Stored items from a collection =>

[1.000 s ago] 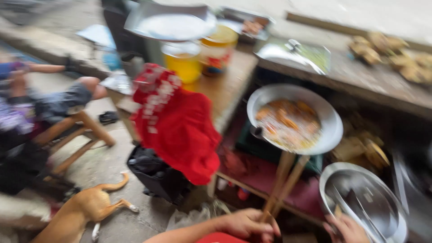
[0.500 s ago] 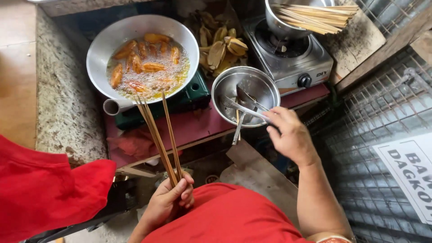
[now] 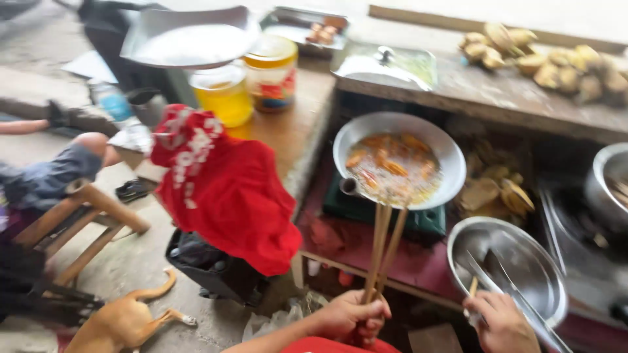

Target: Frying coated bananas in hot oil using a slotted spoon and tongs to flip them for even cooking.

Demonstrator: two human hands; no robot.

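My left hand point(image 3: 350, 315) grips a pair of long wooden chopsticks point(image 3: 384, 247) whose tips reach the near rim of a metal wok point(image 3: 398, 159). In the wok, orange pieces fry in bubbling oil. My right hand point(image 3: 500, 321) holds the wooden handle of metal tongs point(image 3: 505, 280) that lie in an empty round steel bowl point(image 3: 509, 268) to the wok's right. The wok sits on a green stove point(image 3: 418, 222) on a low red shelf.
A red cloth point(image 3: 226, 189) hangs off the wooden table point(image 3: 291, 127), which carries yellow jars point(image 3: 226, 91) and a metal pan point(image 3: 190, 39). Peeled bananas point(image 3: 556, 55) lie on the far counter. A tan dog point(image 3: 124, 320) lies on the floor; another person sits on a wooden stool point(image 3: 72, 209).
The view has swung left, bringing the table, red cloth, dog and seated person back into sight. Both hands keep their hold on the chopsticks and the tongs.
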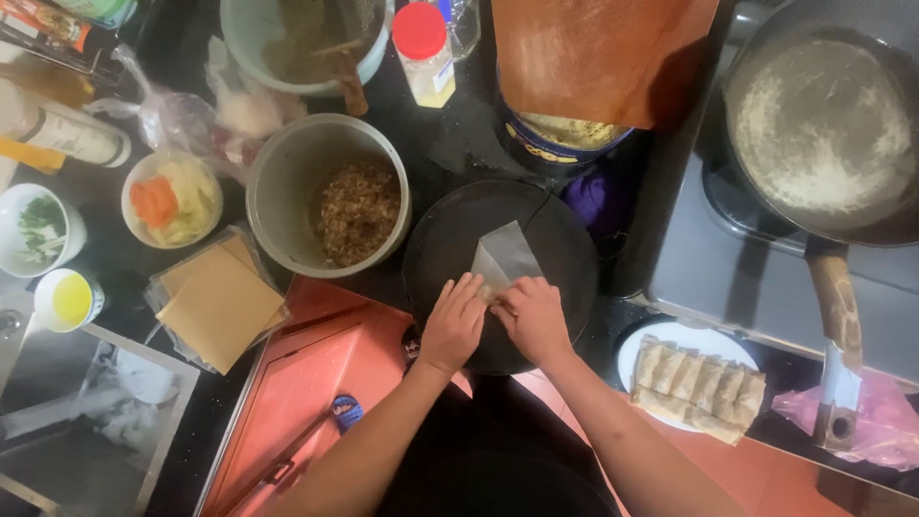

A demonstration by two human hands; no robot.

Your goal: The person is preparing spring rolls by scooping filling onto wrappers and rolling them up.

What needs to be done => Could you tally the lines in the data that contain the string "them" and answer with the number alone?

Solution to this exercise => 2